DIRECTIONS FOR THIS TASK ▸
Return the full listing word for word, but drop every picture from it.

SUPPLIED MATERIAL ▸
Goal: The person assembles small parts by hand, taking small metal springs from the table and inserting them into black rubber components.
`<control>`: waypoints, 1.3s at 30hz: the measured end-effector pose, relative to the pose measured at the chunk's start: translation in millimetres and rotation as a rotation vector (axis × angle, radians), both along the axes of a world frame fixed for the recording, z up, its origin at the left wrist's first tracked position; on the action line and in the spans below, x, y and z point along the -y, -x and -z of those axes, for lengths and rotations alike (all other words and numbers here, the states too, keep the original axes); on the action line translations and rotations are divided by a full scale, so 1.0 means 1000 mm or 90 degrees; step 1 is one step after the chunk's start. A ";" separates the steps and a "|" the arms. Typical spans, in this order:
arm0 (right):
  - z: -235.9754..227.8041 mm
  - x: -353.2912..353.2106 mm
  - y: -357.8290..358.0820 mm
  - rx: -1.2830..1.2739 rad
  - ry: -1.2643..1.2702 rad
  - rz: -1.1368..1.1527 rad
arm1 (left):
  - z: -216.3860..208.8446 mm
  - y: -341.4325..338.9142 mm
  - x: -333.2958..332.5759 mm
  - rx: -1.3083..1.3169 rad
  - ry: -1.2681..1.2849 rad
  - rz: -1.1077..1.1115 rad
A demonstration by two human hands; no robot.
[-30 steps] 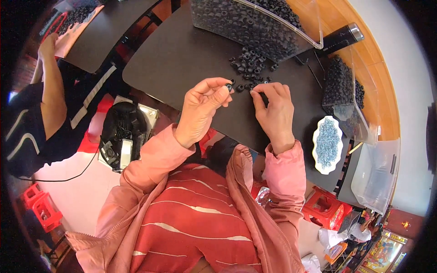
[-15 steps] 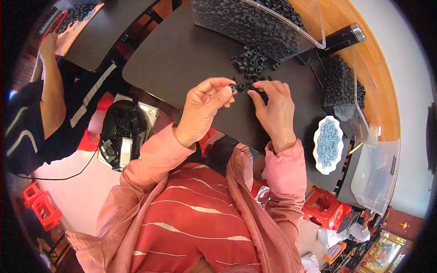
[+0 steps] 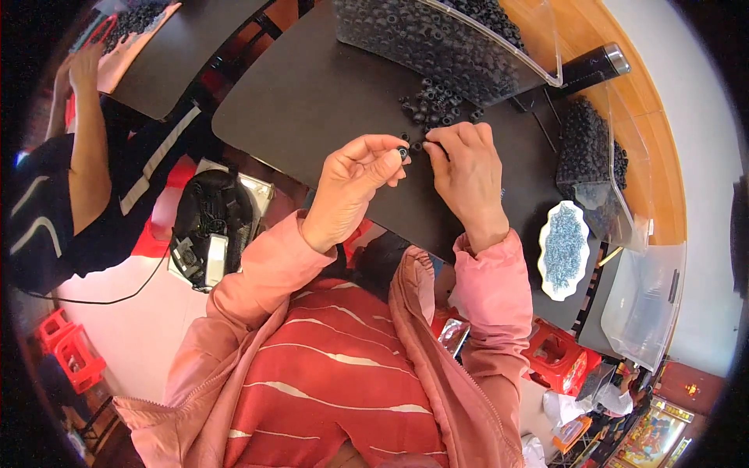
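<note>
Between the thumb and forefinger of my left hand (image 3: 355, 183) is a small black ring-shaped part (image 3: 402, 153), its round opening showing. My right hand (image 3: 472, 175) is a little to the right, thumb and forefinger brought together at the near edge of a loose pile of black ring-shaped parts (image 3: 433, 105). Whatever its fingertips hold is too small and dark to make out. A few single parts lie between the pile and my hands on the dark table (image 3: 281, 101).
Behind the pile stands a transparent bin (image 3: 421, 47) full of black parts, with a black flask (image 3: 593, 66) beside it. Another transparent bin (image 3: 593, 152) holds more at right. A white scalloped dish (image 3: 563, 249) contains small bluish pieces. Another person's arm (image 3: 90, 148) is at left.
My right hand has moved slightly up and away from me, its thumb and forefinger drawing closer together. The left hand keeps its pinch on the black ring-shaped part, almost unmoved.
</note>
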State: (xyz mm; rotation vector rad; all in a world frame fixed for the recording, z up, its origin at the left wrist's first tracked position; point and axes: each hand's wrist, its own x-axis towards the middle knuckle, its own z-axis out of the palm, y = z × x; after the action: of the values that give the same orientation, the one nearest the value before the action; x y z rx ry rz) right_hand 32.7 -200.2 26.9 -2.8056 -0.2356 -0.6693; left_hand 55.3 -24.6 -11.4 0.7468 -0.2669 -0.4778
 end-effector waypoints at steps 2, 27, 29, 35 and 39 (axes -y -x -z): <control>0.000 0.003 0.002 0.022 -0.037 0.004 | 0.000 0.000 0.001 -0.005 0.003 0.005; 0.001 -0.014 0.096 -0.091 -1.106 -0.049 | -0.017 0.035 0.010 0.098 -0.104 0.130; 0.000 -0.013 0.099 -0.125 -1.111 -0.051 | -0.018 0.037 0.010 0.086 -0.089 0.141; -0.004 -0.010 0.107 -0.150 -1.094 -0.056 | -0.022 0.038 0.011 0.110 -0.109 0.150; -0.006 -0.010 0.110 -0.163 -1.108 -0.089 | -0.024 0.037 0.010 0.165 -0.134 0.123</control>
State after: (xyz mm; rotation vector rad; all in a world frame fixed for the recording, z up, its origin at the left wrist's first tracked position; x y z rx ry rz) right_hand -77.1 -189.7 33.2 -1.1399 0.1661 -0.1952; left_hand 18.2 -35.0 12.2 0.9950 -0.5403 -0.5991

EXPECTED OUTPUT ▸
Goal: The person assembles small parts by hand, taking small metal springs from the table and inserting them into black rubber components.
`<control>`: waypoints, 1.3s at 30hz: the measured end-effector pose, relative to the pose measured at the chunk's start: translation in millimetres and rotation as a rotation vector (axis × angle, radians), both along the axes of a world frame fixed for the recording, z up, its origin at the left wrist's first tracked position; on the action line and in the spans below, x, y and z point along the -y, -x and -z of those axes, for lengths and rotations alike (all other words and numbers here, the states too, keep the original axes); on the action line translations and rotations are divided by a full scale, so 1.0 means 1000 mm or 90 degrees; step 1 is one step after the chunk's start. A ";" separates the steps and a "|" the arms. Typical spans, in this order:
arm0 (right):
  - z: -235.9754..227.8041 mm
  - x: -353.2912..353.2106 mm
  - y: -357.8290..358.0820 mm
  - rx: -1.2830..1.2739 rad
  - ry: -1.2643..1.2702 rad
  - rz: -1.1368..1.1527 rad
arm1 (left):
  - z: -216.3860..208.8446 mm
  - y: -341.4325..338.9142 mm
  - x: -333.2958..332.5759 mm
  - rx: -1.3083..1.3169 rad
  - ry: -1.2681..1.2849 rad
  - rz: -1.1077..1.1115 rad
A demonstration by two human hands; no robot.
[-30 steps] 
[-15 steps] 
[+0 steps] 
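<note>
Between the thumb and forefinger of my left hand (image 3: 355, 183) is a small black ring-shaped part (image 3: 402, 153), its round opening showing. My right hand (image 3: 472, 175) is a little to the right, thumb and forefinger brought together at the near edge of a loose pile of black ring-shaped parts (image 3: 433, 105). Whatever its fingertips hold is too small and dark to make out. A few single parts lie between the pile and my hands on the dark table (image 3: 281, 101).
Behind the pile stands a transparent bin (image 3: 421, 47) full of black parts, with a black flask (image 3: 593, 66) beside it. Another transparent bin (image 3: 593, 152) holds more at right. A white scalloped dish (image 3: 563, 249) contains small bluish pieces. Another person's arm (image 3: 90, 148) is at left.
My right hand has moved slightly up and away from me, its thumb and forefinger drawing closer together. The left hand keeps its pinch on the black ring-shaped part, almost unmoved.
</note>
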State: (xyz mm; rotation vector rad; all in a world frame fixed for the recording, z up, its origin at the left wrist's first tracked position; point and axes: each hand's wrist, its own x-axis towards the middle knuckle, its own z-axis out of the palm, y = z × x; after the action: of the values that give the same orientation, the one nearest the value before the action; x y z rx ry rz) right_hand 32.7 -200.2 26.9 -2.8056 -0.2356 -0.6693; left_hand 55.3 -24.6 -11.4 0.7468 -0.2669 -0.4778
 end-effector waypoints at steps 2, 27, 29, 35 and 39 (axes -y -x -z): <control>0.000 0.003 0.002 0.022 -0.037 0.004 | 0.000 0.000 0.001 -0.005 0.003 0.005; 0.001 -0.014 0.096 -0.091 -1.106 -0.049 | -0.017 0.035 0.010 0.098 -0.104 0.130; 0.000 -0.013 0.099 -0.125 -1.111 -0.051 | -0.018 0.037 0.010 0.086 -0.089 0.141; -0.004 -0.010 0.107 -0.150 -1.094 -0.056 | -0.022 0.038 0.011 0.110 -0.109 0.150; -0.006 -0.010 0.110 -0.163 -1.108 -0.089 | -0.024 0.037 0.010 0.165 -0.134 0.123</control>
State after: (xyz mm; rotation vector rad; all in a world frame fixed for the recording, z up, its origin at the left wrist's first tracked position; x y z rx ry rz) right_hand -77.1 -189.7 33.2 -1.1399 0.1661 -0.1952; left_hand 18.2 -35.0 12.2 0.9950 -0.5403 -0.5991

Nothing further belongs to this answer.